Pre-processing RNAseq data before PCA or tSNE: Log-transform data?
2
0
Entering edit mode
19 months ago
psm ▴ 100

I have a clinical bulk RNAseq dataset with 3 different conditions/groups. I notice that if I use a standard workflow of scaling/centering the data before dimensionality reduction (PCA and tSNE), I get a messy plot of the patients. But when I log-transform the data first, the groups become distinct and tight.

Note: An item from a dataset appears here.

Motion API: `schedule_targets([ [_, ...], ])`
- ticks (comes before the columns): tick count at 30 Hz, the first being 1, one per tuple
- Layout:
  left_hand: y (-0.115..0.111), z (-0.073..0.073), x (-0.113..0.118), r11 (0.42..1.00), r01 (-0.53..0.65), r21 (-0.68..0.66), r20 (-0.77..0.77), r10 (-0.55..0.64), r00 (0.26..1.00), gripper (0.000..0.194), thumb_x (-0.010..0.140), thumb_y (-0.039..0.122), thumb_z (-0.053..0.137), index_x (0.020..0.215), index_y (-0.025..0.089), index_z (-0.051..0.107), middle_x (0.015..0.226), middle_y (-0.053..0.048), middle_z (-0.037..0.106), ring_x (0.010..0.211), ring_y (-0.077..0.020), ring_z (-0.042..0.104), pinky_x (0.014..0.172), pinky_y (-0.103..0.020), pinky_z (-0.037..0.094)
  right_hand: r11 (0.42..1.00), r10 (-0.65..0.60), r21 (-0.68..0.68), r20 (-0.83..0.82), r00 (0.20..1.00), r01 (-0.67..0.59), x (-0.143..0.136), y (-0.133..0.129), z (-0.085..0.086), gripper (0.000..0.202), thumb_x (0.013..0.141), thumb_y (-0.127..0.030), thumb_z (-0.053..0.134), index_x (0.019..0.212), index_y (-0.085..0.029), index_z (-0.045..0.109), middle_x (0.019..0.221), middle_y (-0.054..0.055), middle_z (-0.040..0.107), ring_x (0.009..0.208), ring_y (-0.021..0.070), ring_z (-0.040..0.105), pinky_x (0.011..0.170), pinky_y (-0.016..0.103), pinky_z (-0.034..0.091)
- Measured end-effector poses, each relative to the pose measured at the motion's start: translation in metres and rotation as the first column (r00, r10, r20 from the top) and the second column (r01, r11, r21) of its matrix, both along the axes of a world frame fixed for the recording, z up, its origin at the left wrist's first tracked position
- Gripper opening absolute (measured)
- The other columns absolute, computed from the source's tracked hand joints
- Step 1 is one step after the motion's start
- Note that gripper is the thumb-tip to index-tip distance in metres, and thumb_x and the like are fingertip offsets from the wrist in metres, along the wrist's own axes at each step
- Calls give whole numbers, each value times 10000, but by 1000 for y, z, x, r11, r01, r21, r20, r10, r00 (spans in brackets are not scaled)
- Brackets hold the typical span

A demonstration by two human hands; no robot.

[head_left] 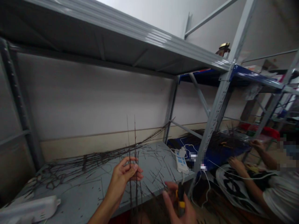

Is this an artifact of my data? Is it generally better to log transform raw count data prior to scaling for dimensionality data?

RNA-Seq • 1.1k views
2
Entering edit mode
19 months ago
ATpoint 65k

The typical process is first to normalize data for sequencing depth and composition, e.g. with edgeR or DESeq2, and then to log-transform data followed by PCA and/or any other reduction technique. Logging raw counts is not meaningful as they still have the sequencing depth bias. You can also use dedicated variance-stabilizing transformations (vst) which do the normalization and log transformation and vst all in one go, e.g. vst or rlog functions from DESeq2.

0
Entering edit mode

Thank you for those points. Sorry, I should have clarified - I did use DESeq to normalize the data first. But if I understand your correctly, even after normalizing the data, it is pretty standard to log transform data prior to PCA/dimensionality reduction. Appreciate the clarification!

1
Entering edit mode
19 months ago
Mensur Dlakic ★ 20k

I don't know whether this is exactly the case with your data, but it sounds like you have a skewed data distribution which is common for RNAseq data. In such a case a power transformation can bring the data to a normal distribution. See here and here about Box-Cox transformation that can be used for this purpose.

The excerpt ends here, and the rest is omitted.